What Lambda is good at, and what it isn't
The tokenize/detokenize handlers themselves are perfect Lambda workloads — short-lived, stateless, modest memory, bursty traffic. Cold starts on Node.js with the Resend-style minimal deps were under 250ms. We didn't need provisioned concurrency.
What I would not do again on Lambda is the long-running reconciliation jobs. Pulling daily settlement files from BankCore over the VPN, validating, and writing back was originally a Lambda fronted by EventBridge. It worked, but every time the on-prem side hiccuped we hit the 15-minute Lambda ceiling. We moved that to ECS Fargate with a longer timeout and slept better.

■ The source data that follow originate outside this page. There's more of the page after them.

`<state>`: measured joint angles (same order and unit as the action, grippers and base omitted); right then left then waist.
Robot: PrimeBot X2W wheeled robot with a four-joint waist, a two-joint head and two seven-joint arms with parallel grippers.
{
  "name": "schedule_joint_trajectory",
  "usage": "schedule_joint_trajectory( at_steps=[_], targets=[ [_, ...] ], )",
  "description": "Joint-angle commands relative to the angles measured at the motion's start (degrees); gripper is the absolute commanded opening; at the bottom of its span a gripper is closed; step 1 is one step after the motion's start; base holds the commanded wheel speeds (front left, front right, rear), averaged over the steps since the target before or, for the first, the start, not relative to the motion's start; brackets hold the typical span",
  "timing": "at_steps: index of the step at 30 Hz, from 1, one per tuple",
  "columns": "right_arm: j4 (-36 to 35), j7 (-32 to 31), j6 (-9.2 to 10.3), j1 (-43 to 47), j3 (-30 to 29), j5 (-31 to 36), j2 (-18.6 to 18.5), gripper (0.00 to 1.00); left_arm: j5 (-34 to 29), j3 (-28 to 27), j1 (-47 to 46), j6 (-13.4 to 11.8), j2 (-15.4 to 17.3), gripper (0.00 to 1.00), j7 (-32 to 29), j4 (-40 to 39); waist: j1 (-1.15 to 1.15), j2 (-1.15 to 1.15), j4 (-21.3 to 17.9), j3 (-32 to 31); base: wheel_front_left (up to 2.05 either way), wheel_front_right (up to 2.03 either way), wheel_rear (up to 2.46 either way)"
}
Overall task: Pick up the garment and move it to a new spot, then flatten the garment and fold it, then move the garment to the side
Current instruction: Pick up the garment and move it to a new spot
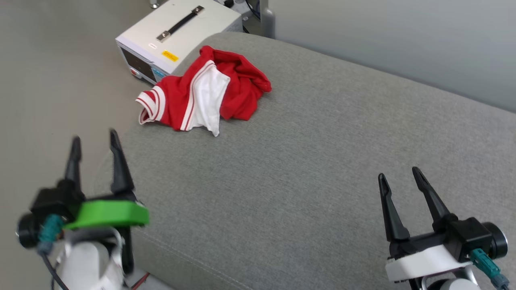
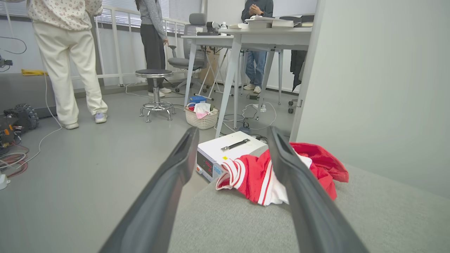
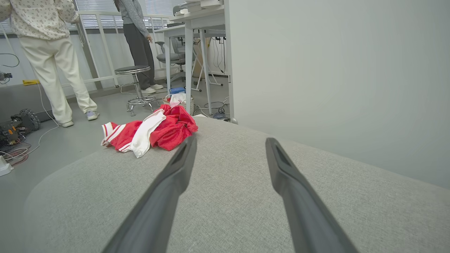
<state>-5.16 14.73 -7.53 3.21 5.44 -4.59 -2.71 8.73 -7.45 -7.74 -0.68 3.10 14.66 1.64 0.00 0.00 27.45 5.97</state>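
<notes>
Garment (image 1: 205, 90), red with a white sleeve panel and red-white striped trim; crumpled, held by neither gripper. Left gripper (image 1: 94, 136): two dark fingers parted, nothing between them, pointed up the head view, slightly blurred, green collar behind the fingers; poised at the near left edge of the grey cushion (image 1: 302, 169), well short of the cloth. Right gripper (image 1: 398, 172): fingers likewise parted and empty, white collar behind; poised above the near right part of the cushion, well apart from the cloth. Along the left wrist view: heap lying past the fingertips, partly hidden behind the finger on that view's right. Along the right wrist view: heap off to that view's left, beyond the fingertips. Location of heap: far left corner of the cushion, striped cuff at the rounded edge nearest the floor (image 1: 48, 80), white panel across the middle, red folds bunched behind. Just beyond that corner, on the floor: white instrument box (image 1: 177, 32), black carry handle on top, yellow label, lit red digits on its front in the left wrist view. Behind the cushion: plain pale partition (image 1: 383, 40). Farther out, left wrist view: woven basket (image 2: 202, 119) beside a leg of a white table (image 2: 246, 35), round stool (image 2: 154, 88), office chair (image 2: 191, 42), loose cables (image 2: 21, 158), three standing persons (image 2: 66, 59).
</notes>
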Motion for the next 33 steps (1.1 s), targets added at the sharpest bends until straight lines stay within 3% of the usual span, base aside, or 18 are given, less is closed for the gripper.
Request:
schedule_joint_trajectory(
  at_steps=[1,6,10,16,19,23,33],
  targets=[
    [-0.56,0.27,0.04,-1.36,-0.15,0.83,-0.17,1.0,0.17,-1.39,-3.01,1.17,0.02,1.0,0.34,0.45,0.0,0.0,-2.54,2.57,0.0,0.0,0.0],
    [-1.83,0.27,0.04,-3.73,-0.31,2.65,-0.17,1.0,1.26,-7.3,-13.21,5.31,2.36,1.0,0.34,3.55,0.0,0.0,-6.35,7.28,0.0,0.0,0.0],
    [-3.12,0.27,0.04,-5.7,-0.72,3.98,-0.18,1.0,2.16,-8.95,-20.64,7.13,4.79,1.0,0.34,5.36,0.0,0.0,-8.49,11.35,0.0,0.0,0.0],
    [-5.08,0.27,0.04,-8.87,-1.01,4.74,-0.65,1.0,4.17,-6.66,-30.3,8.06,10.84,1.0,0.34,11.41,0.0,0.0,-10.52,16.9,0.0,0.0,0.0],
    [-5.95,0.27,0.04,-10.15,-0.94,4.96,-0.98,1.0,8.06,-1.87,-34.37,8.13,14.75,1.0,-0.25,16.97,0.0,0.0,-11.13,18.91,0.0,0.0,0.0],
    [-6.96,0.27,0.04,-11.47,-0.91,5.25,-1.38,1.0,16.63,5.54,-38.53,8.14,19.83,1.0,-6.9,22.3,0.0,0.0,-11.8,20.92,0.0,0.0,0.0],
    [-7.94,0.27,0.04,-13.43,-0.8,5.64,-2.05,1.0,37.52,20.75,-41.31,8.15,29.98,1.0,-36.44,29.97,0.0,0.0,-13.95,23.59,0.0,0.0,0.0]
  ],
)
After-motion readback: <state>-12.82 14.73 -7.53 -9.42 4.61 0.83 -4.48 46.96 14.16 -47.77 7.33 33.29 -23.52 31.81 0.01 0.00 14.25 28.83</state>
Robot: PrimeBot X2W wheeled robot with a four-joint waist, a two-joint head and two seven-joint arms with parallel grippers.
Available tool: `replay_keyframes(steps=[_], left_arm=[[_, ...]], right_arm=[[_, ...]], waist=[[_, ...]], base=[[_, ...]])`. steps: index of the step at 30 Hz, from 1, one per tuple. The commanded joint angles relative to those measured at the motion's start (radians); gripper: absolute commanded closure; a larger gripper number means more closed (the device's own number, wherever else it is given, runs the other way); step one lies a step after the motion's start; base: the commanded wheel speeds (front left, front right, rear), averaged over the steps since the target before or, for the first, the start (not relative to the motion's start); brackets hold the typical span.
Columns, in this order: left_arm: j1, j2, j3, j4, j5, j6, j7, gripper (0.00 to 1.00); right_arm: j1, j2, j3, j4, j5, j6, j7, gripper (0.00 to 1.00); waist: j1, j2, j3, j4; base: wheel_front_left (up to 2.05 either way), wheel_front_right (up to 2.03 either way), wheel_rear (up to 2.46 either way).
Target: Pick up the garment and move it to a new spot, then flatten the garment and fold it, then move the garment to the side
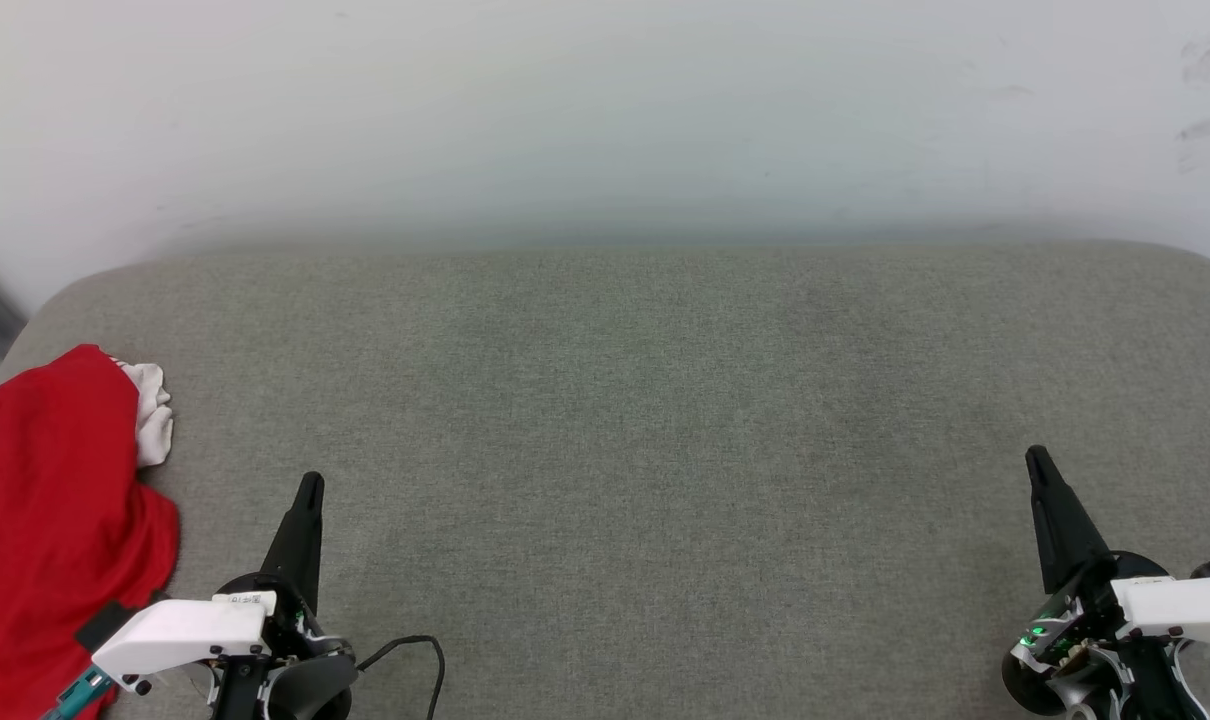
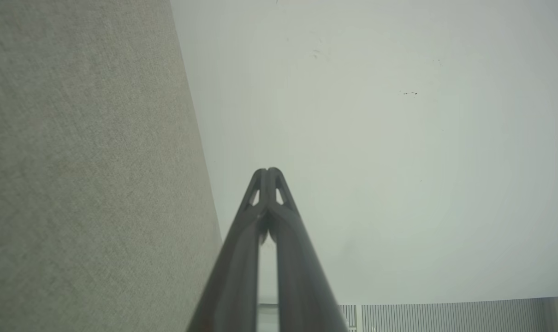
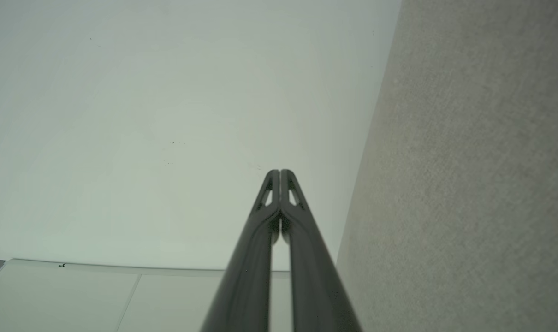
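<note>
Head view shows left gripper [image 1: 310, 487] and right gripper [image 1: 1036, 460] closed, empty, garment [image 1: 55, 520] seemingly crumpled at left.

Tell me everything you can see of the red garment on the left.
The garment is bright red soft cloth with a bunched white piece at its far edge. It lies in a loose, rumpled heap, not spread flat, at the far left of the grey fabric surface, partly cut off by the picture's edge. No lettering shows. The shut left hand sits beside it, not gripping it.
</note>
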Motion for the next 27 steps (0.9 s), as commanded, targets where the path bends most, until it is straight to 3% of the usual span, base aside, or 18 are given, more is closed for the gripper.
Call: replay_keyframes(steps=[1, 27], left_arm=[[-0.008, -0.002, 0.000, 0.000, 0.002, -0.003, 0.001, 1.00], [-0.008, -0.002, 0.000, 0.000, 0.002, -0.003, 0.001, 1.00]], right_arm=[[-0.014, 0.003, 0.001, 0.000, -0.005, 0.000, -0.001, 1.00], [-0.014, 0.003, 0.001, 0.000, -0.005, 0.000, -0.001, 1.00]], waist=[[0.0000, 0.0000, 0.000, 0.000], [0.0000, 0.0000, 0.000, 0.000]], base=[[0.00, 0.00, 0.00], [0.00, 0.00, 0.00]])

The thing I'd do differently
If I started this project today, I'd push harder on idempotency keys at the merchant layer. We made tokenize idempotent at the database (same PAN → same token, deterministic), which sounds clever, but it means the same card always tokenizes to the same value across all merchants. From a fraud-correlation perspective that's a feature; from a privacy-segregation perspective it's a leak. A per-merchant salt before the deterministic step would have been a one-line change at the start, and a much harder change to retrofit.
Closing thought
The interesting work in payments isn't the cryptography — KMS does the heavy lifting and you'd better not be writing your own. It's the interface between the regulated thing (BankCore, PCI scope) and the elastic thing (AWS, Lambda, DynamoDB). Most of the architectural decisions are about where you draw that boundary, what crosses it, and who's responsible when something on the other side breaks.
Tokenization is a good first project to take across that boundary because the data flow is unidirectional and the contracts are simple. I wouldn't recommend it as the last.